#### [Your goal]
Check every line of the data for the string "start" and copy the ones that have it.

#### [Provided data]

::::::::::

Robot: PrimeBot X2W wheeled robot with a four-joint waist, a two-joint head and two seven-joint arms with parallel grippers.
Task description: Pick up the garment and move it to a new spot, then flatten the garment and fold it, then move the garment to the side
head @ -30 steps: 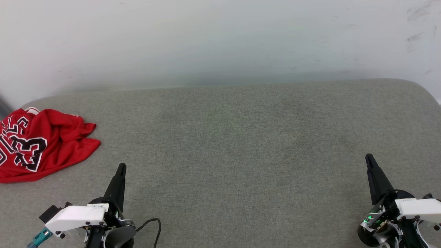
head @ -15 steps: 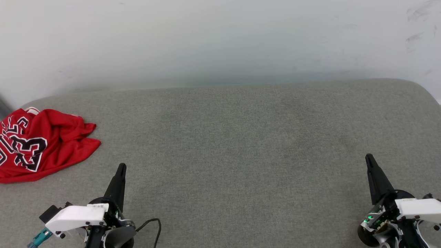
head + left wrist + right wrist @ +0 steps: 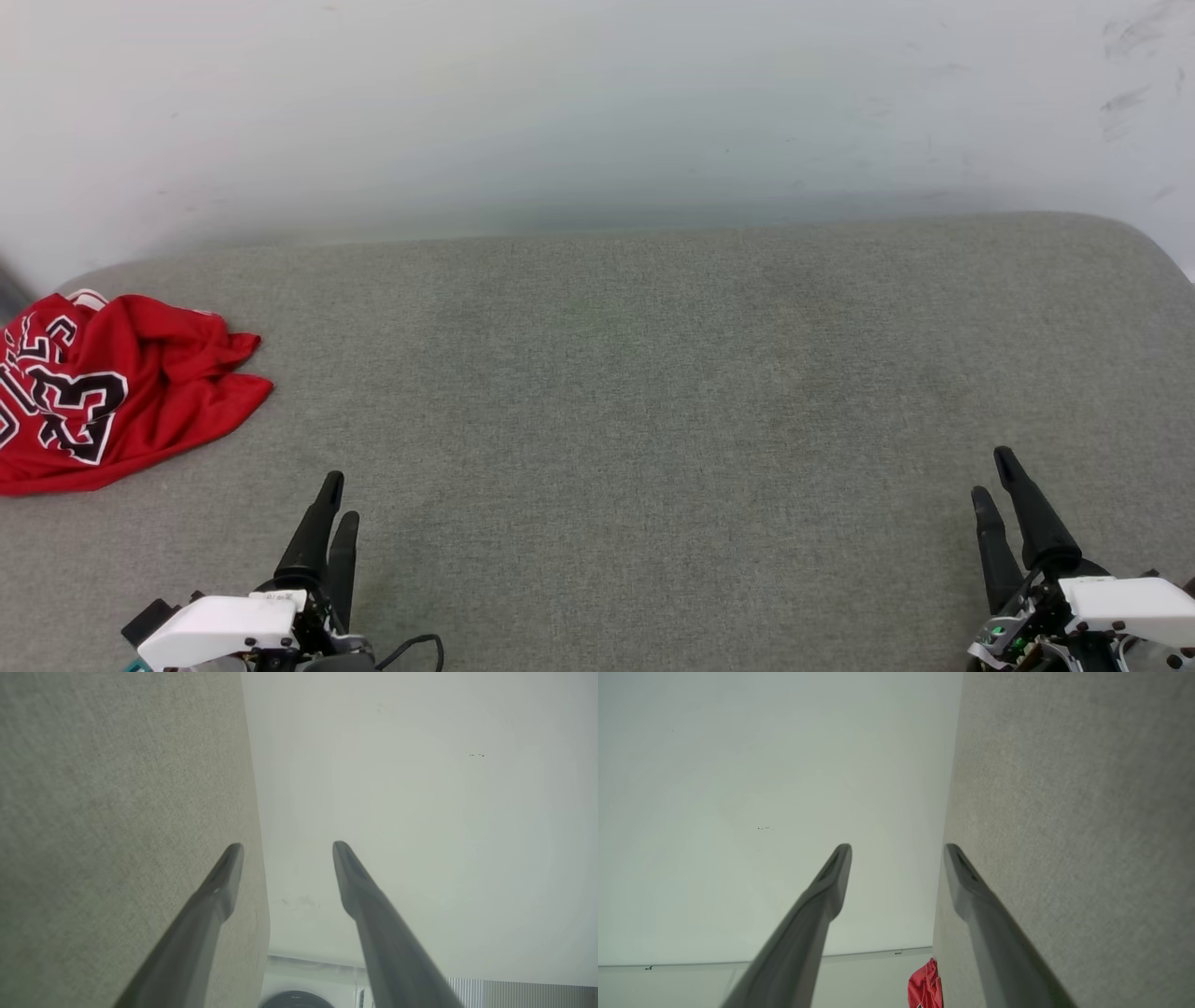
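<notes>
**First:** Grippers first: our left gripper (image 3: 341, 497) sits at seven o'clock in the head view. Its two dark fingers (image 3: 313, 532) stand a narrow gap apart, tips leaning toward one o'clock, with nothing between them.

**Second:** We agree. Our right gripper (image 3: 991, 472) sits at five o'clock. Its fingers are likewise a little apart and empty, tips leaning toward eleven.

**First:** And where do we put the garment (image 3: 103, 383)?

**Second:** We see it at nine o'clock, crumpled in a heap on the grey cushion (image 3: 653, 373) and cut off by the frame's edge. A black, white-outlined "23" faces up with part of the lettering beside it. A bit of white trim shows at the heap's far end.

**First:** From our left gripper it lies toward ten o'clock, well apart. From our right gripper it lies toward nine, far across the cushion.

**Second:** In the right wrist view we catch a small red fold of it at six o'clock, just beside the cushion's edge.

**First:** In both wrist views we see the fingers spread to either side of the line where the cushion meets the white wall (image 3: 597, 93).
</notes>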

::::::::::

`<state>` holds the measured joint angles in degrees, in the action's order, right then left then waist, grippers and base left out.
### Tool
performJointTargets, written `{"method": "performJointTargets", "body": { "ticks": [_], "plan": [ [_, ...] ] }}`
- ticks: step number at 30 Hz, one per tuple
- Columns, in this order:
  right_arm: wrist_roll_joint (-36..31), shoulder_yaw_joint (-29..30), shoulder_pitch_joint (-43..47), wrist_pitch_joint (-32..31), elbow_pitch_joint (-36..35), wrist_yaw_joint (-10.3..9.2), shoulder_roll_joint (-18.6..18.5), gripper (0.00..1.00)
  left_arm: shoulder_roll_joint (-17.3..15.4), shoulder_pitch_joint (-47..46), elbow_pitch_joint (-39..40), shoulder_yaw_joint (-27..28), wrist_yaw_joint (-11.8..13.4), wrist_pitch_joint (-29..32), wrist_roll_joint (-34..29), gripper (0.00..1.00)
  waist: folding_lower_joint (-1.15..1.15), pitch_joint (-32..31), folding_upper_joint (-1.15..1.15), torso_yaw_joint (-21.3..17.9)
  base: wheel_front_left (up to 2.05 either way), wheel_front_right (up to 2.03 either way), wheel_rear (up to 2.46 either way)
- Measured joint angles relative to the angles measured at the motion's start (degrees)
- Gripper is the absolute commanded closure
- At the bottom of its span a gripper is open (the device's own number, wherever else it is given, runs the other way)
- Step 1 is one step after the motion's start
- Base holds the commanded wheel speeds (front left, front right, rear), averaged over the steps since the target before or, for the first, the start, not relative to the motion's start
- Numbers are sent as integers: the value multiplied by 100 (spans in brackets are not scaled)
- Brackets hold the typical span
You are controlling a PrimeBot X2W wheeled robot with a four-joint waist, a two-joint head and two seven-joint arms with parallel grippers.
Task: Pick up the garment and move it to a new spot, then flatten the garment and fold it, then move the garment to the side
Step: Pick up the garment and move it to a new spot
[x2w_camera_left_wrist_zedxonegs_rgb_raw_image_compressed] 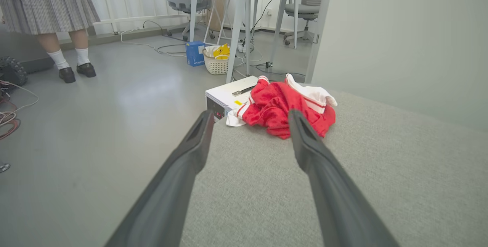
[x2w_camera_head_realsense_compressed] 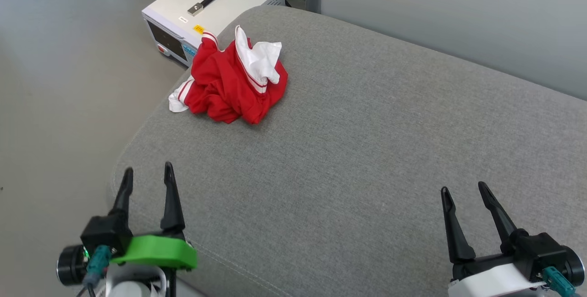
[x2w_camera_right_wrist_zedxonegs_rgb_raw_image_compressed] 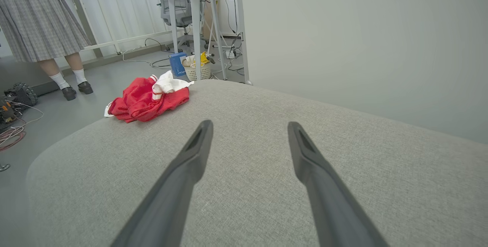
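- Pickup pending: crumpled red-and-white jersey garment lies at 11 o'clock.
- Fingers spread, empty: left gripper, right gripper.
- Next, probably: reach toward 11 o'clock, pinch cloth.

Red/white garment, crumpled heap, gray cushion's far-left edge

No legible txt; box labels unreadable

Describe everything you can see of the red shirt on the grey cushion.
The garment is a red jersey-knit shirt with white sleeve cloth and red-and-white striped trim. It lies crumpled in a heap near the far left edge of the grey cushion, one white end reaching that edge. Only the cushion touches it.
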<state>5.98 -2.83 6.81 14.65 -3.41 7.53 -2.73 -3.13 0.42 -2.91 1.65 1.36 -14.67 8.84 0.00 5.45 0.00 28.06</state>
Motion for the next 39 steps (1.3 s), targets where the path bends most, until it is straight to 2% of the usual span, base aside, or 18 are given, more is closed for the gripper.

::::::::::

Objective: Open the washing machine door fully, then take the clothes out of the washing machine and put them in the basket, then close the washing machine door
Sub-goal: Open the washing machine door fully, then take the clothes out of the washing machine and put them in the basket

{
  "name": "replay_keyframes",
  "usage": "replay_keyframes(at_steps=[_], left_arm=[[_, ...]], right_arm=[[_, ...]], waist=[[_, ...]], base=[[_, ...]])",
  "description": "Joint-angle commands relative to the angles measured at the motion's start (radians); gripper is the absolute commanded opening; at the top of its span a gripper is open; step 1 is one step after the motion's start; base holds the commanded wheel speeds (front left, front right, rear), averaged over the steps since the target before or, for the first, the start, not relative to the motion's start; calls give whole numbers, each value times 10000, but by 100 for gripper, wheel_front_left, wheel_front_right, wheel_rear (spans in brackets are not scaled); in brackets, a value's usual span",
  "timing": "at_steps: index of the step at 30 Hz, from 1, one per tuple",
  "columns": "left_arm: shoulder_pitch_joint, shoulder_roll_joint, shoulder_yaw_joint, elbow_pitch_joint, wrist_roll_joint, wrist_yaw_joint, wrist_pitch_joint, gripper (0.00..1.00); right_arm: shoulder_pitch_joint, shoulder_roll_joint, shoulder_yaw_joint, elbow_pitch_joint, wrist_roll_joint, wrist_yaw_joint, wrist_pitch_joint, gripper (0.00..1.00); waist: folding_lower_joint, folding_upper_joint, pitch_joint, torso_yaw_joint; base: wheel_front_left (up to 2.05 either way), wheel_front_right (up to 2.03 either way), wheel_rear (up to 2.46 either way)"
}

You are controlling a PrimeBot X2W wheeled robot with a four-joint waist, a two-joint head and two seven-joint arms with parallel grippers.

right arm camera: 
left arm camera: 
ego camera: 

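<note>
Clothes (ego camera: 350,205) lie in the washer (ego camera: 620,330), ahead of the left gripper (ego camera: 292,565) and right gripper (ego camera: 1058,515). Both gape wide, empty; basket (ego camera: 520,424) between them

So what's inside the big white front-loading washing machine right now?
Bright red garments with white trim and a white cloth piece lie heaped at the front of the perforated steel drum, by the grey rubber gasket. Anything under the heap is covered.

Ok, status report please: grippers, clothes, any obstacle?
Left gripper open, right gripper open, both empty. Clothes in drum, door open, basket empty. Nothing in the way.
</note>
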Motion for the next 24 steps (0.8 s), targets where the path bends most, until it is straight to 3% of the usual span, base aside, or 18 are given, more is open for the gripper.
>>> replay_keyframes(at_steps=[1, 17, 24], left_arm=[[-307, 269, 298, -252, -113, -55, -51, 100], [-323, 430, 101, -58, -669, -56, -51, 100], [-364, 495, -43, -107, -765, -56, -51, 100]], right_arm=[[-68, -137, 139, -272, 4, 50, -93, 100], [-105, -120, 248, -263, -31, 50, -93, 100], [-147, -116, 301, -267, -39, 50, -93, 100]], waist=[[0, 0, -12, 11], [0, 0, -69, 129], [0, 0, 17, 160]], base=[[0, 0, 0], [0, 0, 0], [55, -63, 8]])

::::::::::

#### [Exercise response]
- Measured joint angles relative to the angles measured at the motion's start (degrees)
- Step 1 is one step after the motion's start
- Base holds the commanded wheel speeds (front left, front right, rear), averaged over the steps since the target before or, for the first, the start, not relative to the motion's start
  "description": "Joint-angle commands relative to the angles measured at the motion's start (radians); gripper is the absolute commanded opening; at the top of its span a gripper is open; step 1 is one step after the motion's start; base holds the commanded wheel speeds (front left, front right, rear), averaged over the steps since the target before or, for the first, the start, not relative to the motion's start; calls give whole numbers, each value times 10000, but by 100 for gripper, wheel_front_left, wheel_front_right, wheel_rear (spans in brackets are not scaled); in brackets, a value's usual span",

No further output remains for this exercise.